## DATA SHOWN
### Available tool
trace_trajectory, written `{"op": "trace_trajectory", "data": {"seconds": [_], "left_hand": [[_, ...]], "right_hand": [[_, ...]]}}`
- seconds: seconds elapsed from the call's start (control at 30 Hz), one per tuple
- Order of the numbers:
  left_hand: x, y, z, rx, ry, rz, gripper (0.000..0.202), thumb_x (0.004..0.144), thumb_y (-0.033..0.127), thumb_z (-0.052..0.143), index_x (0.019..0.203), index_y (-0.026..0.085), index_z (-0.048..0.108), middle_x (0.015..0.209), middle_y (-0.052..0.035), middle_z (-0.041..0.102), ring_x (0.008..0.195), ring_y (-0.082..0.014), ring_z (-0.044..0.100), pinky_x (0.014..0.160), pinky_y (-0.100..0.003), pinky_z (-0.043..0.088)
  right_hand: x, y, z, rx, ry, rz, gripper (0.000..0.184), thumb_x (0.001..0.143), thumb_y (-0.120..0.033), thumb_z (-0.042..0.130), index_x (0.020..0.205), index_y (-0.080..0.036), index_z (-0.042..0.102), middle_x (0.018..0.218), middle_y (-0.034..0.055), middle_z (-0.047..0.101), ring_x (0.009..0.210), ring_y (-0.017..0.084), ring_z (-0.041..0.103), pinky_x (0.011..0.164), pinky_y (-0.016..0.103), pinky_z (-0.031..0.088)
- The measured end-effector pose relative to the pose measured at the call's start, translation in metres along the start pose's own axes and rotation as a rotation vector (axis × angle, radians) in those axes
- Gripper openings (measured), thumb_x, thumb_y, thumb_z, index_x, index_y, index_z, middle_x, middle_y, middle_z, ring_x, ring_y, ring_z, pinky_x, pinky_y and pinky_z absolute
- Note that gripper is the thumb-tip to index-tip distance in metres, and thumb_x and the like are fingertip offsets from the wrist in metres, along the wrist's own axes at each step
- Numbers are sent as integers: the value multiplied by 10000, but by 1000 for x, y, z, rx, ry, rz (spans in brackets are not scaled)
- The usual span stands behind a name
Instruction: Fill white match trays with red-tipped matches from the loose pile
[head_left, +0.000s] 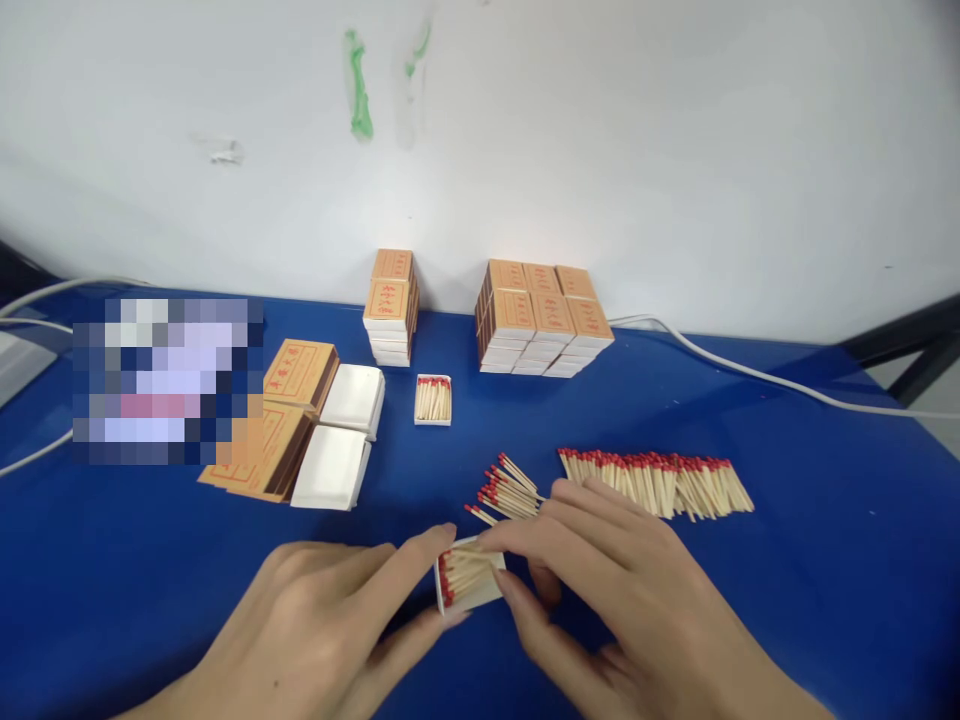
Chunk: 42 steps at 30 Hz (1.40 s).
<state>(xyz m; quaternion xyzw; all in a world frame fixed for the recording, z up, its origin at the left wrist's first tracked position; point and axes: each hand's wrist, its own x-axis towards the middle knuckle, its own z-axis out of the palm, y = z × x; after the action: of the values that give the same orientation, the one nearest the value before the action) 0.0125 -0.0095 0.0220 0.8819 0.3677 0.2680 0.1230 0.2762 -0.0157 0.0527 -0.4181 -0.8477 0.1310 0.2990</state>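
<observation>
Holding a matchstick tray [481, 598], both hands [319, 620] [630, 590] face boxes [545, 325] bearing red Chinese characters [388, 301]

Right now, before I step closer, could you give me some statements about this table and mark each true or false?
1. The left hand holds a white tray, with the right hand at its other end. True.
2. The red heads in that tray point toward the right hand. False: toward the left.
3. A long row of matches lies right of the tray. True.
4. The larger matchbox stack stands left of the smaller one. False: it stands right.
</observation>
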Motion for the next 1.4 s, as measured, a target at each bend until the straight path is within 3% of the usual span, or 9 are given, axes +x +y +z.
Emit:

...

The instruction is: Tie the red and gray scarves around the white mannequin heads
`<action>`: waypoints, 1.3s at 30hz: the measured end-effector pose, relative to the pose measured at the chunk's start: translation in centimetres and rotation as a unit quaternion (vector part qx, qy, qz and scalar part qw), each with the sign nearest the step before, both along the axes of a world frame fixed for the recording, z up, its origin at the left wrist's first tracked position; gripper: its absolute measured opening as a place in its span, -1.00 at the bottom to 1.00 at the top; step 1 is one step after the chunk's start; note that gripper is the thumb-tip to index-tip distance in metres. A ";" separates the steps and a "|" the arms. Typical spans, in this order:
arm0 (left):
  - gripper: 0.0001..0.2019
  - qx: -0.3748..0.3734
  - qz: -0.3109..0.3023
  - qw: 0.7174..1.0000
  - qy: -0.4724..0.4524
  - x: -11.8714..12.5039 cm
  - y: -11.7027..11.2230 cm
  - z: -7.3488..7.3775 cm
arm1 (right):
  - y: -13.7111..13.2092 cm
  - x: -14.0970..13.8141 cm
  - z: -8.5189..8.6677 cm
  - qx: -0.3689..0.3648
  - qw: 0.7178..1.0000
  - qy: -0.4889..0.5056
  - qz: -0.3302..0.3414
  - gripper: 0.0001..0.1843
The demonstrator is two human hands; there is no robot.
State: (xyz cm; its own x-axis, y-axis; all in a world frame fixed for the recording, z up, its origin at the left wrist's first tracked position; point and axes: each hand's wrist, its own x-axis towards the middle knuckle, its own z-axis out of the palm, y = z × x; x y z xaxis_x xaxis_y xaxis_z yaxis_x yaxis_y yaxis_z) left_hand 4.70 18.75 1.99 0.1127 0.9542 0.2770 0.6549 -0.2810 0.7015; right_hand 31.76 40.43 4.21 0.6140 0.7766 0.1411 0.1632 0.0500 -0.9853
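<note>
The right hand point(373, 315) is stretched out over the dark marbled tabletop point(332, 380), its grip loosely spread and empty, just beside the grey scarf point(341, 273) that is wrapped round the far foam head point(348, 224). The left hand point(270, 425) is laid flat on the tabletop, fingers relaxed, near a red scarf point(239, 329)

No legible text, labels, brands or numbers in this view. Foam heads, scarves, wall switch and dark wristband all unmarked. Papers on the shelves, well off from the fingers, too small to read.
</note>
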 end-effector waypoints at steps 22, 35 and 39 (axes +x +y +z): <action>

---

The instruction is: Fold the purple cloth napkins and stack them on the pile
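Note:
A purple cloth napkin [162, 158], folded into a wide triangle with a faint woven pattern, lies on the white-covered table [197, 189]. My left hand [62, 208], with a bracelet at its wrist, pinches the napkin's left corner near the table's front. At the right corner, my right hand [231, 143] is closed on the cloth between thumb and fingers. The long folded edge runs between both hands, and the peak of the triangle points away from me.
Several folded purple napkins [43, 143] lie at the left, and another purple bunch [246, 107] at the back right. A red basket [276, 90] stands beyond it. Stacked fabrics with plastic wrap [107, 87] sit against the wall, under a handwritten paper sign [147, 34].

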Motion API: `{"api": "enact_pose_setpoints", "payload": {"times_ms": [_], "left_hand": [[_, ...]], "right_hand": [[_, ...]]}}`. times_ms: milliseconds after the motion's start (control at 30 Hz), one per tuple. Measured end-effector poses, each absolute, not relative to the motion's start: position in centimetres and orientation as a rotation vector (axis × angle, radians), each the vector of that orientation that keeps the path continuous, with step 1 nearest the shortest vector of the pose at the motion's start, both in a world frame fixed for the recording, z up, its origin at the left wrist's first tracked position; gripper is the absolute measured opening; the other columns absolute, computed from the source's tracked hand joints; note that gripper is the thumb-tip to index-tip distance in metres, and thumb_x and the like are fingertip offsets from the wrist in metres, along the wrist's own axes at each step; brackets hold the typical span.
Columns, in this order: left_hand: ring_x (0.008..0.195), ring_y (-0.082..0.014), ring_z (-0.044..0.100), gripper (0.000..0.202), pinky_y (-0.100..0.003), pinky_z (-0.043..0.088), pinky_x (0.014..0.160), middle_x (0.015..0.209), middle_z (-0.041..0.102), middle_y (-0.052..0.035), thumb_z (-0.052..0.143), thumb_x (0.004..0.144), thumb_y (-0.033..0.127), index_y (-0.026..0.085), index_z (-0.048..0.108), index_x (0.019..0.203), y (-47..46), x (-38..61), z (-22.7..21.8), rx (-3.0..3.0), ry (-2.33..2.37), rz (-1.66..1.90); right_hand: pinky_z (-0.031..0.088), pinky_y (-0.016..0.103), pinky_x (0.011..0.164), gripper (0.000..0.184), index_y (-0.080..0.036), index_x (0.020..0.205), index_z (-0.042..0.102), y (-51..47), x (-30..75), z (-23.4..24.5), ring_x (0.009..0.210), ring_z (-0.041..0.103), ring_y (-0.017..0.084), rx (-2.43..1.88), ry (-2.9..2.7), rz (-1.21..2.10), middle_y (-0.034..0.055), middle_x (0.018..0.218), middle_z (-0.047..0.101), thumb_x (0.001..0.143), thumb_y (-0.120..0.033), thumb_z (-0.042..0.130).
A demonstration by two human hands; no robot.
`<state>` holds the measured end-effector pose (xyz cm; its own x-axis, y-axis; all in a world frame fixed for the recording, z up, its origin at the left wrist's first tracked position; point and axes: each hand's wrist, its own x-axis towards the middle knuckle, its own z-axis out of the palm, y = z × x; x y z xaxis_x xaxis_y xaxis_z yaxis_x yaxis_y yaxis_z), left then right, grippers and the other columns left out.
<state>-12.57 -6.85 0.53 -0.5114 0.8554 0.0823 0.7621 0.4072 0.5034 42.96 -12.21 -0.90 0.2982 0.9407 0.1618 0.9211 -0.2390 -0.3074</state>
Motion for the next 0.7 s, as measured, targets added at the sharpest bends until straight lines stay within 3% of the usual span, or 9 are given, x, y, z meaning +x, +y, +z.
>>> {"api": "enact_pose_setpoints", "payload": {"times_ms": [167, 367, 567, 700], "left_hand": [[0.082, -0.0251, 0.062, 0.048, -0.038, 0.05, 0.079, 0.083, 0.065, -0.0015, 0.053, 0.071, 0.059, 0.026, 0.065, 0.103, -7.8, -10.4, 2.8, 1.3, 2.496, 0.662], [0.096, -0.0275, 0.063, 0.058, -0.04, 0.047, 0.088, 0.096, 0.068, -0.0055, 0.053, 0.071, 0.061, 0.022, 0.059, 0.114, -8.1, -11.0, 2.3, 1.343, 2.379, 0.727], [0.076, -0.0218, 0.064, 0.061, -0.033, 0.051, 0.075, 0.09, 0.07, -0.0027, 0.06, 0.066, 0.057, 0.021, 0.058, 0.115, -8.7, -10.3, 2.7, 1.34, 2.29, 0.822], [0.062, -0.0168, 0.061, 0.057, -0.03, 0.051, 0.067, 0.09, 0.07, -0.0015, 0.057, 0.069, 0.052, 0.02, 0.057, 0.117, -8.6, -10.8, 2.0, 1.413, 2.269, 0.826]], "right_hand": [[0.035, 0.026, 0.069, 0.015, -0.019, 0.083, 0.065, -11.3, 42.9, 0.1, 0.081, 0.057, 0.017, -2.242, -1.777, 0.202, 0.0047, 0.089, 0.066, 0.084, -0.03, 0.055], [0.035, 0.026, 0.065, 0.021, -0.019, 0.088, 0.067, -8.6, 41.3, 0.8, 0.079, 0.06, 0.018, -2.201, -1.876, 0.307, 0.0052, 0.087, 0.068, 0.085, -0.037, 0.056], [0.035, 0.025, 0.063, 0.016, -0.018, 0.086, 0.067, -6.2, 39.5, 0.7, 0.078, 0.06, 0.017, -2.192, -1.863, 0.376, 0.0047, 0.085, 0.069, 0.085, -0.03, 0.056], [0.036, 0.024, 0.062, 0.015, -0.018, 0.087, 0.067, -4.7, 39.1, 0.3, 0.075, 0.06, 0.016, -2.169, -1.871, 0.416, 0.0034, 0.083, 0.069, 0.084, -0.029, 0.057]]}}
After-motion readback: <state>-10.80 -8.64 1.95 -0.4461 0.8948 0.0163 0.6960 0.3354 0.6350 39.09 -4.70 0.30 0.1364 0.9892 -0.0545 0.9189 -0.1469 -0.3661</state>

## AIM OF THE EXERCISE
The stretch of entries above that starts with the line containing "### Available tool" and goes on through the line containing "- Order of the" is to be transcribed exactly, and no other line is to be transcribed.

## ANSWER FOR THIS EXERCISE
### Available tool
trace_trajectory, written `{"op": "trace_trajectory", "data": {"seconds": [_], "left_hand": [[_, ...]], "right_hand": [[_, ...]]}}`
- seconds: seconds elapsed from the call's start (control at 30 Hz), one per tuple
- Order of the numbers:

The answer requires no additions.